═════ DATA BELOW ═════

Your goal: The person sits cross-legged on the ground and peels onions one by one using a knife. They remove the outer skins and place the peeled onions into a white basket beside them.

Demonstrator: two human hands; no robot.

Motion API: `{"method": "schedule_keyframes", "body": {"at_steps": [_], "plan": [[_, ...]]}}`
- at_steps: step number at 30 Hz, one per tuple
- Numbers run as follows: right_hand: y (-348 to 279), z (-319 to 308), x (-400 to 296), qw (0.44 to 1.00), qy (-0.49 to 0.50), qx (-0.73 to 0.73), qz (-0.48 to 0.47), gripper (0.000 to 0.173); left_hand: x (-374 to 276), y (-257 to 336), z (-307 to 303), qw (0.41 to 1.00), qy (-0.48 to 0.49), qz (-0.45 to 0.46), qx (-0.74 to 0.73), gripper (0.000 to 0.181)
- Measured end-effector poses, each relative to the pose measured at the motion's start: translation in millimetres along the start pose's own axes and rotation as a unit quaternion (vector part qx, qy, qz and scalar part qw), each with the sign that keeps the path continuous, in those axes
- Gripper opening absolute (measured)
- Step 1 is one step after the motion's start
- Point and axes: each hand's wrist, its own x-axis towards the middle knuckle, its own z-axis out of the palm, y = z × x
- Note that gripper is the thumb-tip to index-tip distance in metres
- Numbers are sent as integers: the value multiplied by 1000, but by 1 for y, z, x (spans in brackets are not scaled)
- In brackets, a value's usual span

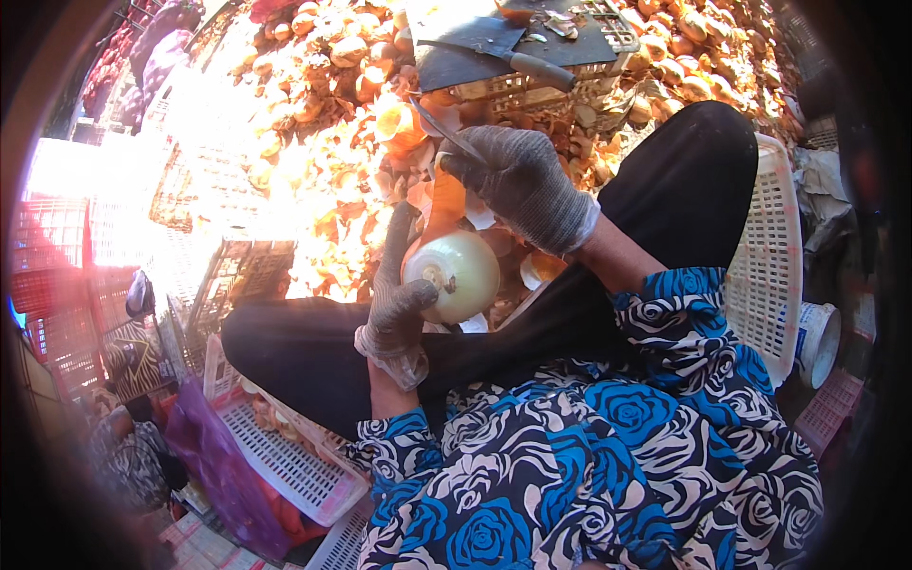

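My left hand [397, 288], in a grey knit glove, grips a mostly peeled onion [463, 274] whose pale flesh shows, with the thumb across its near end. My right hand [516, 182], gloved the same way, is closed around a small knife [449, 130] whose blade points up and left. A strip of orange-brown onion skin [447, 203] stretches from the onion up to my right thumb. Loose skins [538, 269] lie below and around the hands.
Ahead, a cleaver [538, 69] rests on a dark board [456, 68] over a plastic crate [618, 32]. Unpeeled onions [349, 51] are heaped behind. White baskets [762, 249] flank my legs, with a purple bag [221, 470] at lower left. Another person [128, 452] appears beyond it.
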Motion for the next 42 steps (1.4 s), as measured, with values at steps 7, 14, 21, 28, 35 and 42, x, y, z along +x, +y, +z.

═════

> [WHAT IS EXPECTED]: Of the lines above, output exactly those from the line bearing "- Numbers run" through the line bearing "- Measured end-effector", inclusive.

> [EXERCISE RESPONSE]:
- Numbers run as follows: right_hand: y (-348 to 279), z (-319 to 308), x (-400 to 296), qw (0.44 to 1.00), qy (-0.49 to 0.50), qx (-0.73 to 0.73), qz (-0.48 to 0.47), gripper (0.000 to 0.173); left_hand: x (-374 to 276), y (-257 to 336), z (-307 to 303), qw (0.41 to 1.00), qy (-0.48 to 0.49), qz (-0.45 to 0.46), qx (-0.74 to 0.73), gripper (0.000 to 0.181)
- Measured end-effector poses, each relative to the pose measured at the motion's start: translation in millimetres along the start pose's own axes and rotation as a unit quaternion (vector part qx, qy, qz and scalar part qw), each with the sign that keeps the path continuous, in those axes

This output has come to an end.